All that should come back is the lines of the data below from the one containing "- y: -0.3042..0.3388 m" to the one containing "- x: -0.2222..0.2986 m", inclusive, exactly as they stand.

--*--

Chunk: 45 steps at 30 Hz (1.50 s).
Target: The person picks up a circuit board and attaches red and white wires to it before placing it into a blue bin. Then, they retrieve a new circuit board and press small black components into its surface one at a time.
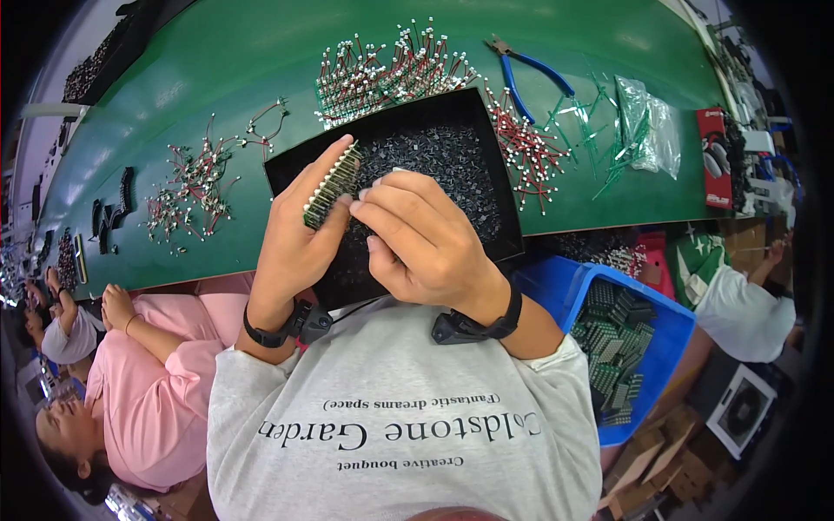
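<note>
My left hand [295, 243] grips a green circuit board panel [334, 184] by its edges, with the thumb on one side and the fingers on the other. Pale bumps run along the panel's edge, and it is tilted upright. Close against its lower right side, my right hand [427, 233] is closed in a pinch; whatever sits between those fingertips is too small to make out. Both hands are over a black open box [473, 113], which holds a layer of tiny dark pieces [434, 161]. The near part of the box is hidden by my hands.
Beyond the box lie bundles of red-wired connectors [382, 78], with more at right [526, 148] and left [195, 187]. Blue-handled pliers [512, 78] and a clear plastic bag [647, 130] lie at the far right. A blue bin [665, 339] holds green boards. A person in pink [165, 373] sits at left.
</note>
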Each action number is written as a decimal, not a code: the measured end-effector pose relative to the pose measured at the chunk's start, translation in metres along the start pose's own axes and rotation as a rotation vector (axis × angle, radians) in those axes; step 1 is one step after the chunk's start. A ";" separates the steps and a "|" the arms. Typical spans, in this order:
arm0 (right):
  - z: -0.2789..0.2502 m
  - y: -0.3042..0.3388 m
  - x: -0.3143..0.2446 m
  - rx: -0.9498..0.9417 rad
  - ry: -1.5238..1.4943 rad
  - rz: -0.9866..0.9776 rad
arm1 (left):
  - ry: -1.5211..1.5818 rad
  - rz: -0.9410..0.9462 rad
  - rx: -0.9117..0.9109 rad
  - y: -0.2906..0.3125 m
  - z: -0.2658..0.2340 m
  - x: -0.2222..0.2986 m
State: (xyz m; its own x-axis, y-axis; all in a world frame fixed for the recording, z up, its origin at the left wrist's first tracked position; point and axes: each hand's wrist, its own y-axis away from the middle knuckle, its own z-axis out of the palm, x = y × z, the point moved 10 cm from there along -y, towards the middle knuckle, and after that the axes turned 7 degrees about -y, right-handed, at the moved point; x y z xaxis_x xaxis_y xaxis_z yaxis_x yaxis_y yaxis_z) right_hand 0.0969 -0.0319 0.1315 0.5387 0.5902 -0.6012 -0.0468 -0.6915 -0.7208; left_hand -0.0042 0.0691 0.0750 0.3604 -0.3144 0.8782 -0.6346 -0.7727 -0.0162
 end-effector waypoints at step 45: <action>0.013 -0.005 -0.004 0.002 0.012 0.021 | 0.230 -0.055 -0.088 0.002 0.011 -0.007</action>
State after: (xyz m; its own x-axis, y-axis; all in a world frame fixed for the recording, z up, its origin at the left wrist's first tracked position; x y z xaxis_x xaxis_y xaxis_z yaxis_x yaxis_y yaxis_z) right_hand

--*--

• Written answer:
  - y: -0.3042..0.3388 m
  - x: -0.3143..0.2446 m
  - rx: -0.9498..0.9417 rad
  - ry: -1.5238..1.4943 rad
  - rz: -0.9866..0.9776 rad
arm1 (left):
  - ry: -1.5211..1.5818 rad
  - rz: -0.9410..0.9462 rad
  - rx: -0.9117..0.9109 rad
  - y: -0.2906..0.3125 m
  - z: -0.2658..0.2340 m
  - x: -0.2222..0.2986 m

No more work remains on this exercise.